Data section ::
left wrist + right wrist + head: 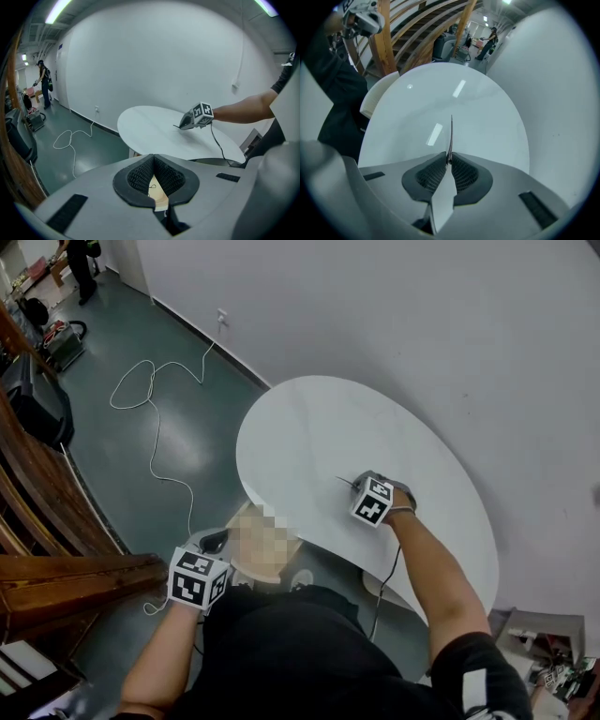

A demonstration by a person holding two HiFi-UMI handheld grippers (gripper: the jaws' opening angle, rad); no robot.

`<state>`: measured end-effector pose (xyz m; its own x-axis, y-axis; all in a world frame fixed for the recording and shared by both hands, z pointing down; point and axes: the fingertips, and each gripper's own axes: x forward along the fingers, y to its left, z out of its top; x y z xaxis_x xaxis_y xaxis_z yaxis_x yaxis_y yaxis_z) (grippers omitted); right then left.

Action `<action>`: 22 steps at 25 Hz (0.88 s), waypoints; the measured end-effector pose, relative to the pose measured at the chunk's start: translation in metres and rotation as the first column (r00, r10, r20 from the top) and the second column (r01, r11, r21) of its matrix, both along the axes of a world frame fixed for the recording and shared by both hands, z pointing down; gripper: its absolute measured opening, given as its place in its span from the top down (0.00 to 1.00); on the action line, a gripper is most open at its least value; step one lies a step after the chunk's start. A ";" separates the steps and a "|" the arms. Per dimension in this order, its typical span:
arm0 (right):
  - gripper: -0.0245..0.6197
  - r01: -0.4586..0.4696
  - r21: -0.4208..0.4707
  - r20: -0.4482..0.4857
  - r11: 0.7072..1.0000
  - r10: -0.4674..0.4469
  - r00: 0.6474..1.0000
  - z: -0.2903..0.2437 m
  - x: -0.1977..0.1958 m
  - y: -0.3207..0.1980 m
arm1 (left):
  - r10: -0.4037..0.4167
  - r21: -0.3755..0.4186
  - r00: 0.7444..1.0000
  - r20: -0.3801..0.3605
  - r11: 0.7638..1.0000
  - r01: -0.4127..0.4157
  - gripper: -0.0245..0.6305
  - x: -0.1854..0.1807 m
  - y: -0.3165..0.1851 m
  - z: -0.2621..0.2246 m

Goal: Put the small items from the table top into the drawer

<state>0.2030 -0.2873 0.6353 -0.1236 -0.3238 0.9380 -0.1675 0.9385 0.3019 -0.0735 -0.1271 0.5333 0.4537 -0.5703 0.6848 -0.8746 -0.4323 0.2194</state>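
while the right gripper (449, 159) hung over the white table (478, 108), its two ribbed pads (464, 173) were clenched on a thin dark pin (451, 136), nipped right at the tips. the pin ran straight out past the tips, over the bare table top, roughly in line with the jaws. in the head view it showed as a fine dark sliver poking out of the gripper toward the middle of the table. whether its far end touched the top could not be told. a black cable (384, 582) hung from that gripper down past the table's near edge, beside the person's bare forearm (441, 568).

the left gripper (153, 158) was held low, off the table's near side and well apart from the right one. its pads met at the tips with nothing between them, so it was closed and empty. through the narrow gap behind the tips a pale wooden surface (158, 192) showed, with a small loop of dark wire (152, 186) lying on it.

a white cable (155, 423) lay in loose curls on the green floor (202, 442) and ran toward a socket (223, 317) low on the white wall (422, 324). wooden stair beams (56, 563) stood at the left, and far off a person (44, 82) stood on the same floor
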 end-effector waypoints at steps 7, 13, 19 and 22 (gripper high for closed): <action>0.91 -0.188 -0.070 0.255 0.980 0.200 0.946 -0.028 -0.031 0.044 | 0.092 0.011 0.996 -0.019 0.996 -0.092 0.94 0.018 -0.005 -0.001; 0.91 -0.306 -0.262 0.477 0.915 0.399 0.783 -0.041 -0.084 0.100 | 0.154 -0.004 0.988 -0.018 0.988 -0.154 0.94 0.018 -0.001 0.006; 0.91 -0.270 -0.422 0.532 0.866 0.477 0.700 -0.017 -0.152 0.166 | 0.201 -0.022 0.979 -0.019 0.979 -0.201 0.94 0.017 0.005 0.016; 0.91 -0.269 -0.447 0.496 0.853 0.487 0.719 0.009 -0.170 0.183 | 0.220 -0.018 0.975 -0.018 0.975 -0.220 0.94 0.015 0.006 0.016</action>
<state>0.0332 -0.1040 0.6447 -0.6030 -0.1601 0.7815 -0.5666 0.7755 -0.2783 -0.0588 -0.1212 0.5493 0.5772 -0.4422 0.6866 -0.7551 -0.6090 0.2426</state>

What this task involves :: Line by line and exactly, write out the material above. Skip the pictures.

Solution to the problem ::
left wrist + right wrist + head: 

A demonstration by a person holding two HiFi-UMI handheld grippers (gripper: the jaws' opening angle, rad); no robot.

`<state>`: measured end-effector pose (xyz m; its own x-axis, y-axis; all in a world frame fixed for the recording and shared by both hands, z pointing down; point and axes: the fingertips, and each gripper's own axes: x forward along the fingers, y to its left, z out of its top; x y z xaxis_x xaxis_y xaxis_z yaxis_x yaxis_y yaxis_z) (grippers omitted); right then left.

Action `<action>`: 22 steps at 25 Hz (0.88 s), waypoints; the measured end-effector pose, relative to the pose measured at the chunk's start: translation in metres and rotation as the first column (r00, r10, r20 from the top) and the second column (r01, r11, r21) of its matrix, both along the axes of a world frame fixed for the recording and shared by both hands, z pointing down; gripper: its absolute measured opening, given as its place in its span from the top down (0.00 to 1.00); on the action line, a gripper is most open at its least value; step one lies a step after the chunk's start. A ";" separates the steps and a "|" the arms. Per dimension in this order, its typical span:
arm0 (right):
  - gripper: -0.0245..0.6197
  - r01: -0.4586..0.4696
  - r21: -0.4208..0.4707
  - r20: -0.4482..0.4857
  - r11: 0.7072..1.0000
  - r10: -0.4674..0.4469
  - r00: 0.6474..1.0000
  - z: -0.2903..0.2437 m
  - x: -0.1977..0.1958 m
  - y: -0.3207..0.1980 m
arm1 (left):
  - r10: -0.4037..0.4167
  - r21: -0.3755..0.4186
  - r00: 0.7444..1.0000
  - r20: -0.3801..0.3605
  - r11: 0.7638..1.0000
  - r01: -0.4127..0.4157
  - gripper: -0.0245..0.6305
  - x: -0.1854..0.1807 m
  - y: -0.3165..0.1851 m
  - z: -0.2621..0.2246 m

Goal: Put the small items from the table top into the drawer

<state>0.2030 -0.2873 0.6353 -0.1236 -0.3238 0.9380 -0.1675 0.9385 0.3019 -0.0735 -0.1271 0.5333 0.4537 -0.5703 0.6848 -0.8746 -0.4323 0.2194</state>
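while the right gripper (449, 159) hung over the white table (478, 108), its two ribbed pads (464, 173) were clenched on a thin dark pin (451, 136), nipped right at the tips. the pin ran straight out past the tips, over the bare table top, roughly in line with the jaws. in the head view it showed as a fine dark sliver poking out of the gripper toward the middle of the table. whether its far end touched the top could not be told. a black cable (384, 582) hung from that gripper down past the table's near edge, beside the person's bare forearm (441, 568).

the left gripper (153, 158) was held low, off the table's near side and well apart from the right one. its pads met at the tips with nothing between them, so it was closed and empty. through the narrow gap behind the tips a pale wooden surface (158, 192) showed, with a small loop of dark wire (152, 186) lying on it.

a white cable (155, 423) lay in loose curls on the green floor (202, 442) and ran toward a socket (223, 317) low on the white wall (422, 324). wooden stair beams (56, 563) stood at the left, and far off a person (44, 82) stood on the same floor
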 end-effector waypoints at steps 7, 13, 19 and 22 (gripper high for closed): <action>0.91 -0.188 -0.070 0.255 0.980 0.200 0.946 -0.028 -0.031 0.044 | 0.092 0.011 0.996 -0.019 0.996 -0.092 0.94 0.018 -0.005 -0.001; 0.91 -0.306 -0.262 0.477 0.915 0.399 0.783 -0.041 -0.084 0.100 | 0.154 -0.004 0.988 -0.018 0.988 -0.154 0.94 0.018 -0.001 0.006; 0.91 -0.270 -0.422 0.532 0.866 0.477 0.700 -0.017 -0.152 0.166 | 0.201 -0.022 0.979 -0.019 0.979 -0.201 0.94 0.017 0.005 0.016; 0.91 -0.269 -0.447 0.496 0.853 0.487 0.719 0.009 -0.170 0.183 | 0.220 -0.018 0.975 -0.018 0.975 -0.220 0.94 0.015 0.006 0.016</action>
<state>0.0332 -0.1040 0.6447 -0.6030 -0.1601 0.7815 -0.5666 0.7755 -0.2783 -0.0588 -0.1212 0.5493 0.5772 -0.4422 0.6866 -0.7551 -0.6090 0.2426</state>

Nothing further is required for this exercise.